The Prevalence and Concurrent Pathogenic Mutations of KRASG12C in Northeast Chinese Non-small-cell Lung Cancer Patients
Authors Liu Y, Li H, Zhu J, Zhang Y, Liu X, Li R, Zhang Q, Cheng Y
Received 23 September 2020
Accepted for publication 17 February 2021
Published 15 March 2021 Volume 2021:13 Pages 2447—2454
Checked for plagiarism Yes
Review by Single anonymous peer review
Peer reviewer comments 2
Editor who approved publication: Dr Beicheng Sun
Yan Liu,1 Hui Li,1 Jing Zhu,2 Yang Zhang,2 Xianhong Liu,2 Rixin Li,1 Qiang Zhang,3 Ying Cheng1,2
1Medical Oncology Translational Research Lab, Jilin Provincial Key Laboratory of Molecular Diagnostics for Lung Cancer, Jilin Cancer Hospital, Changchun, 130012, People’s Republic of China; 2Department of Medical Thoracic Oncology, Jilin Cancer Hospital, Changchun, 130012, People’s Republic of China; 3Department of Bioinformatics, Burning Rock Biotech, Guangzhou, People’s Republic of China
Correspondence: Ying Cheng
Jilin Cancer Hospital, No. 1066 Jinhu Road, Chaoyang District, Changchun, Jilin Province, 130012, People’s Republic of China
Tel +86 43185879901
Email [email protected]
Objective: KRAS mutation is one of important driver genes in non-small-cell lung cancer (NSCLC) and the patients with KRASG12C mutations benefit from the inhibitor AMG510. However, the frequency, concurrent pathogenic mutations, and clinical characteristic of KRASG12C is unknown in the NSCLC population of Northeast China.
Methods: The retrospective analysis was derived from 431 NSCLC patients in Jilin Cancer Hospital between January 2018 and June 2019. The mutation frequency and concurrent mutations of KRASG12C in tumor or peripheral blood was detected by next-generation sequencing (NGS).

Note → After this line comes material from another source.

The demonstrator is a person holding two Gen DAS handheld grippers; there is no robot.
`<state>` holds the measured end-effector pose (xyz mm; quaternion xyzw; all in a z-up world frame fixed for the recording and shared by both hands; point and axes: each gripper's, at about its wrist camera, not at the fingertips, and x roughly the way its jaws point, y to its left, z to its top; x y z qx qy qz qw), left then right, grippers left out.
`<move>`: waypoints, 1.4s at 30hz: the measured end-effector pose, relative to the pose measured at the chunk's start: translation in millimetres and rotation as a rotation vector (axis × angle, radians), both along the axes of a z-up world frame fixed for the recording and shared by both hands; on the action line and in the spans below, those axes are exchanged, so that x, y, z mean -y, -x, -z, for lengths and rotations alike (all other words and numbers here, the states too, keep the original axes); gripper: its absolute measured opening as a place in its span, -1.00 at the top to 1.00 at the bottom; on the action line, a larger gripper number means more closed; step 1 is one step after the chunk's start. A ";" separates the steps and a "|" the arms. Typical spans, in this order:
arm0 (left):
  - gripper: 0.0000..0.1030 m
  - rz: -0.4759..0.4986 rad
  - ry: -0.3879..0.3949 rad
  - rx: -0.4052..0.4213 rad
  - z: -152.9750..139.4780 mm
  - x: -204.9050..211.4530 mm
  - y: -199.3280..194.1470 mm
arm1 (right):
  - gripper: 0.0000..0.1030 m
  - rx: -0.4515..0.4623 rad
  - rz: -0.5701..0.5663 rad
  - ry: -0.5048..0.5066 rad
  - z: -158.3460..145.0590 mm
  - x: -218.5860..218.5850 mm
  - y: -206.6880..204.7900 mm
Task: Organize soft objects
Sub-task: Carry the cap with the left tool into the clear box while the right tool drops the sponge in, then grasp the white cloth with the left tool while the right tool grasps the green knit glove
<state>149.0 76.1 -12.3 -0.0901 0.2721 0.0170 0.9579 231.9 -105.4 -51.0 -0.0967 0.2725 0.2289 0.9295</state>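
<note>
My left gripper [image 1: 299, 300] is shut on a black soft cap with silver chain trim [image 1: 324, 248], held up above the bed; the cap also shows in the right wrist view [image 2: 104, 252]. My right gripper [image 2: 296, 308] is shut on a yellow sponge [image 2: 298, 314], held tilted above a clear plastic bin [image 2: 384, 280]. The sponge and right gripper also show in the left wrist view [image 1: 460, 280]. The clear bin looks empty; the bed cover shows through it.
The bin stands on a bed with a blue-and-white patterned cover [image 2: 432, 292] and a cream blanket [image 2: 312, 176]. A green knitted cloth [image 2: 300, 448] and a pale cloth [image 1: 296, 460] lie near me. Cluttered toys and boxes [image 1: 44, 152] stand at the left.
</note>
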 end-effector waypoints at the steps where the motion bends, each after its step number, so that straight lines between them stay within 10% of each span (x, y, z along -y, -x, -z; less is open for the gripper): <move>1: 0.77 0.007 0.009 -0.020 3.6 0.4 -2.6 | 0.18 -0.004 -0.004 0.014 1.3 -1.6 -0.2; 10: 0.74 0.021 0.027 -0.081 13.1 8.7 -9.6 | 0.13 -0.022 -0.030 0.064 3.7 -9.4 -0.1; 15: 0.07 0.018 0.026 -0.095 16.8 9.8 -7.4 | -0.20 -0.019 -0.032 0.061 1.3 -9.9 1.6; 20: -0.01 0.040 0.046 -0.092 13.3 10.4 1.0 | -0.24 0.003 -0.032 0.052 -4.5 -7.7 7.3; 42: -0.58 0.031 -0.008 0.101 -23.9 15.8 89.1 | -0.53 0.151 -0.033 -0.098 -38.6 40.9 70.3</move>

Results: The RAS mutant rate was observed in 10.7% (46/431) of this cohort. All RAS-driver cancers are caused by mutations in the KRAS isoform, while the NRAS and HRAS isoforms were not detected. Among KRAS-mutant patients, 42 (91.3%) showed exon 2 mutation in 12 codon and 13 codon. KRASG12C showed a 4.6% (20/431) mutation rate in this cohort and the highest frequency (43.5%, 20/46) in KRAS-mutant-positive patients. There was no difference between tumor tissue and plasma in terms of either KRAS or KRASG12C mutation. The most frequent co-occurrence mutations with KRASG12C were TP53, followed by PTEN. Furthermore, KRASG12C was exclusive with STK11 mutation. KRASG12C mutation was associated with age, disease stage, and smoking status (P=0.024; P=0.02; P=0.006), smoking remained an independent factor for KRASG12C mutation (P=0.037), and higher mutation frequency in patients older than 60, stage I–III, or smoking in NSCLC (P=0.0151, P=0.0343, P=0.0046, respectively).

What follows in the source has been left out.